Sun up to sun down was still spent laboring. If not on their own farm, which supplied most of the food they consumed, it was at another, or working in a construction trade, such as paving or ditch digging. Every penny earned, was a penny needed, and banks weren’t to be trusted. My granny kept their funds in a small cloth pouch, safety-pinned to the inside of her dress or housecoat.
Apparently, they took to other means of making money too, as you can see from my great-grandmother’s time served for possession of a moonshine still. I’m told she was a feisty one.
Modern conveniences weren’t a priority to them. The house never had central heat or air. Just a big wood stove in the living room and box fans. I remember when my dad got a window AC unit to help keep them cool in the summer and my Granny made such a fuss about it. It was too much, he shouldn’t have spent the money. In reality, while you could see the pure joy on her face on those rare days when they did put it to use, the extra cost tacked onto the power bill was what was “too much.”

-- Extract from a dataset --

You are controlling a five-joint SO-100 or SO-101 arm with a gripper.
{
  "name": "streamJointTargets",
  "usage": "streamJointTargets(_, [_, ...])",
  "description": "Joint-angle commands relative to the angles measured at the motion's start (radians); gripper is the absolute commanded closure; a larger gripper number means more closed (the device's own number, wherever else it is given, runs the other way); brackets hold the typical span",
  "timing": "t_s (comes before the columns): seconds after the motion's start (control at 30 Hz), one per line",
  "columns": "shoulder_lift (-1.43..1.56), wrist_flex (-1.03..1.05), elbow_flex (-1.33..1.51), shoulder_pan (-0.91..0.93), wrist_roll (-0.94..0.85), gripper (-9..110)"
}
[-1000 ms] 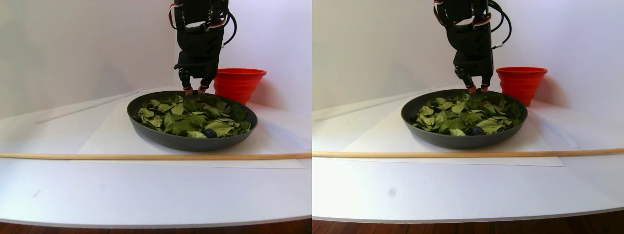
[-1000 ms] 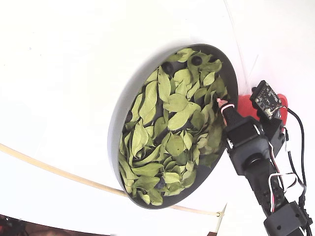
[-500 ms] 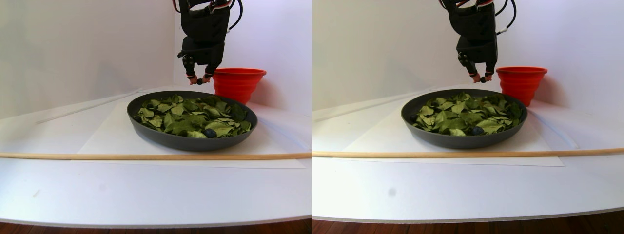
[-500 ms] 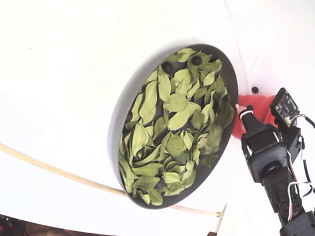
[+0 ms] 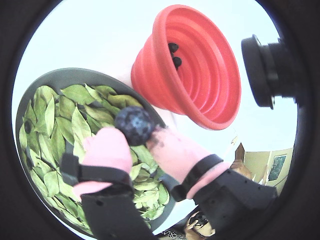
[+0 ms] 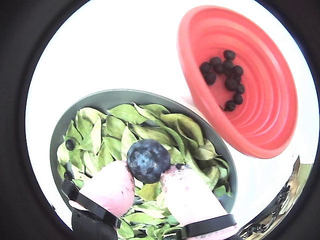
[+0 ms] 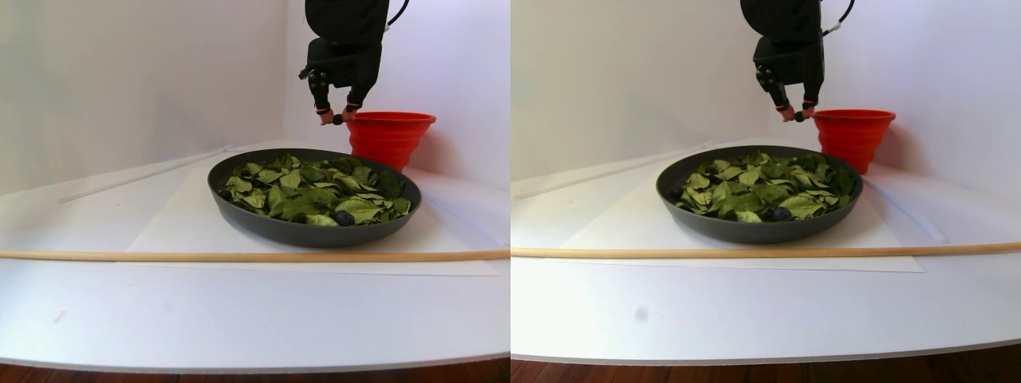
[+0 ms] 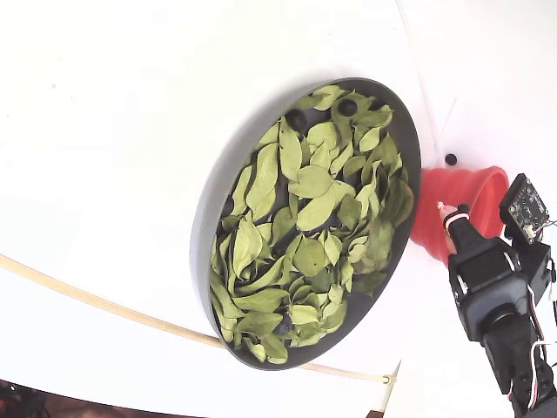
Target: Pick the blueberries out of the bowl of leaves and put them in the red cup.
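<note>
My gripper (image 6: pixel 147 172) is shut on one dark blueberry (image 6: pixel 148 160), pinched between its pink fingertips (image 5: pixel 107 147). In the stereo pair view the gripper (image 7: pixel 337 121) hangs above the bowl's far rim, just left of the red cup (image 7: pixel 391 136). The fixed view puts the gripper (image 8: pixel 452 209) over the cup's (image 8: pixel 474 178) near side. Several blueberries (image 6: pixel 225 70) lie inside the cup (image 6: pixel 250 85). The dark grey bowl (image 7: pixel 303 231) is full of green leaves (image 7: pixel 311 187), with a few berries (image 8: pixel 346 107) among them and one at the front (image 7: pixel 343 217).
A thin wooden stick (image 7: pixel 239 256) lies across the table in front of the bowl. The bowl stands on a white sheet (image 7: pixel 159 231). White walls close the back. A small dark round thing (image 8: pixel 450 159) lies on the table beside the cup.
The gripper has lifted from the leaves at the bowl's far rim with the blueberry in it and has moved up and across toward the red cup.
</note>
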Motion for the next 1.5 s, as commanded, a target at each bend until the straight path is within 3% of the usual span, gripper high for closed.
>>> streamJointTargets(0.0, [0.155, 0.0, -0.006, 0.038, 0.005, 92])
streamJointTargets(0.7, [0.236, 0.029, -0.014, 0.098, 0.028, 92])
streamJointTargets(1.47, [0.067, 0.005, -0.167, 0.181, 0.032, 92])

The family had become rigidly frugal out of necessity, and it was that frugality that leads to a serious lack of healthcare. Doctors were only seen in the case of Emergencies, and a long line of health issues that included heart disease, high cholesterol, strokes, and the intestinal infection that eventually killed my granny, could have all been slowed, if not prevented altogether had they been able to afford regular doctor visits. By the time they were old enough to qualify for medical assistance, the damage had been done.

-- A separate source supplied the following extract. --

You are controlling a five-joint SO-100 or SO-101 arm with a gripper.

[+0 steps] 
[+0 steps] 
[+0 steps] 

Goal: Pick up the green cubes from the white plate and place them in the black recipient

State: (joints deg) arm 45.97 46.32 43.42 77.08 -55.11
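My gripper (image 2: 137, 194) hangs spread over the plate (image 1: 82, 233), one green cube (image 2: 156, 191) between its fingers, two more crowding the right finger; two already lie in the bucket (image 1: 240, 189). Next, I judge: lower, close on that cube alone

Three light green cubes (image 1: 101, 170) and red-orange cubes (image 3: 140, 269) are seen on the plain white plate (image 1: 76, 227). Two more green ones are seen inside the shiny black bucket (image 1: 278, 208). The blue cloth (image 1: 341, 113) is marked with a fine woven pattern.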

That money was spent on items like deep freezers, to house the meat they slaughtered that would feed them all year. On the upkeep of a tractor that provided food that would be canned or sold. On kerosene to heat the bathroom in the winter, only for if needed to shower of course. You weren’t to waste heat just to go to the bathroom.
Speaking of the bathroom and luxury items, toilet paper was just that for a long time. So much so, up until his death, my Pa still used corn cobs left after shucking the corn for animal feed, to clean up after going to the bathroom. I couldn't wrap my head around it as a child, growing up lower-middle class in the ’80s, but now it is a profound reminder of their struggles. I will always have fond memories of that house and the love that always filled it, but every vivid memory I have is now haunted by the knowledge I’ve gained as an adult, and I wish I could go back and make it better for them.

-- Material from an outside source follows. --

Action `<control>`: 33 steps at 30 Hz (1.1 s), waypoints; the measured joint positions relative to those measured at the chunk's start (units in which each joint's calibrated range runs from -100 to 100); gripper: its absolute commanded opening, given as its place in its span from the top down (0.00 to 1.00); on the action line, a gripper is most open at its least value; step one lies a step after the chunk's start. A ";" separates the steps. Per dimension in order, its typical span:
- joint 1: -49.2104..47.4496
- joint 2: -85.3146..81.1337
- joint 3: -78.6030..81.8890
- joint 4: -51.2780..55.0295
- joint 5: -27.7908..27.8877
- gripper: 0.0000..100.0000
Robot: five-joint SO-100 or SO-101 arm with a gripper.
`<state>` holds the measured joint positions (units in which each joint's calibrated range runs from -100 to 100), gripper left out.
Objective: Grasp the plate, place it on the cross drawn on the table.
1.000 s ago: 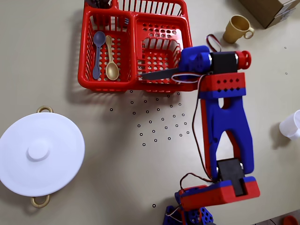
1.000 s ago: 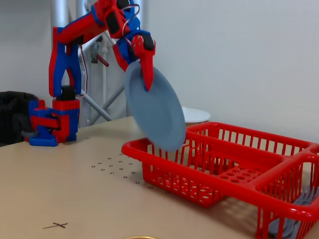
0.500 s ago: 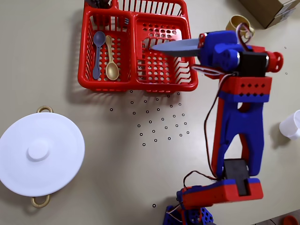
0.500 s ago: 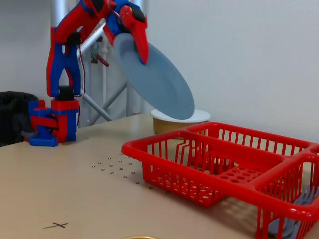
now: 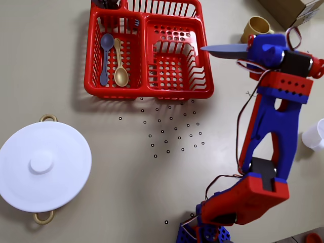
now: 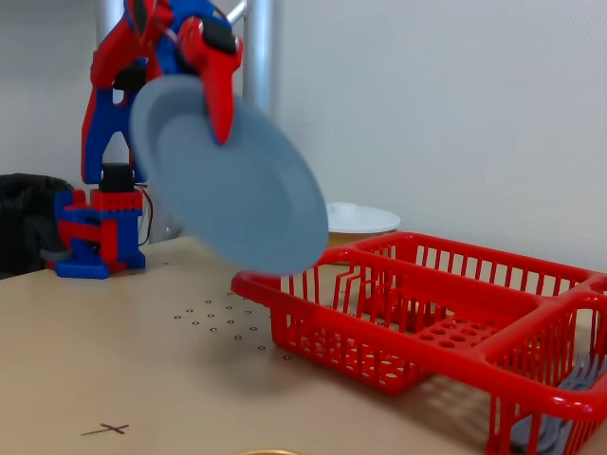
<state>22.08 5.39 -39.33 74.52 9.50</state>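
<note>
My gripper [image 5: 251, 49] is shut on the rim of the slate blue-grey plate [image 5: 225, 49] and holds it in the air, tilted on edge, just right of the red rack. In the fixed view the plate [image 6: 228, 180] hangs above the table [image 6: 114, 351] with a red finger [image 6: 220, 95] across its face, and the gripper [image 6: 211, 100] grips its upper edge. The pencilled cross [image 6: 106, 429] lies on the table at the front left of that view, well below and apart from the plate. In the overhead view a faint cross mark [image 5: 248, 93] shows beside the arm.
The red dish rack [image 5: 148, 92] holds two spoons [image 5: 113, 58]. A white lid with a knob [image 5: 44, 164] lies at the left. A yellow cup [image 5: 256, 26] and a white cup [image 5: 315, 134] stand at the right. Black ring dots [image 5: 172, 129] mark the middle.
</note>
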 measured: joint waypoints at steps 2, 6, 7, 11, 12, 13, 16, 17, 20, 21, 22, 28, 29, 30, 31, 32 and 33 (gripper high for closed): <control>2.37 2.78 0.00 -2.80 1.07 1.00; 7.74 7.52 0.00 -6.09 2.54 1.00; 8.92 8.50 0.00 -6.09 2.98 1.00; 11.83 10.21 2.17 -9.78 4.88 1.00; 12.20 10.13 4.25 -12.18 4.98 1.00; 12.38 10.13 6.60 -14.58 4.93 1.00; 12.65 11.52 11.30 -18.35 5.32 1.00; 12.65 11.52 13.29 -20.27 5.37 1.00; 12.74 11.03 25.59 -32.93 5.32 1.00; 12.93 11.03 30.65 -37.50 5.13 1.00; 13.29 11.03 33.82 -41.35 5.18 1.00; 13.20 8.42 41.14 -44.79 6.11 1.00; 13.11 7.35 43.31 -45.83 6.69 1.00; 13.11 6.21 45.75 -47.36 7.47 1.00; 13.02 5.15 48.46 -49.20 8.25 1.00; 13.02 4.08 51.72 -52.00 8.89 1.00; 13.02 3.27 55.06 -55.05 9.43 1.00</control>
<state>35.09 8.66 15.73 19.47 18.93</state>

Luckily for me, our family struggled our way through, living in our own version of farm shack for years, to not only make it past the poverty line but to the comfort of being able to actively seek medical care and to not worry about whether keeping cool is going to break us this month. Not everyone caught in the power cycle of poverty is so lucky though. Children in low-income families are still falling through the cracks of the education system, and many are still forsaking basic wellness to make sure they have power the next day.
The next time you see an old beat-up house, barely hanging on, pause and think about how it got there. The sacrifices made for a family to call that house a home. Then look close to home and see what you can do to help break the cycle of poverty and give everyone the fair chance they deserve to live a life that doesn’t make them prioritize one essential over another just to survive.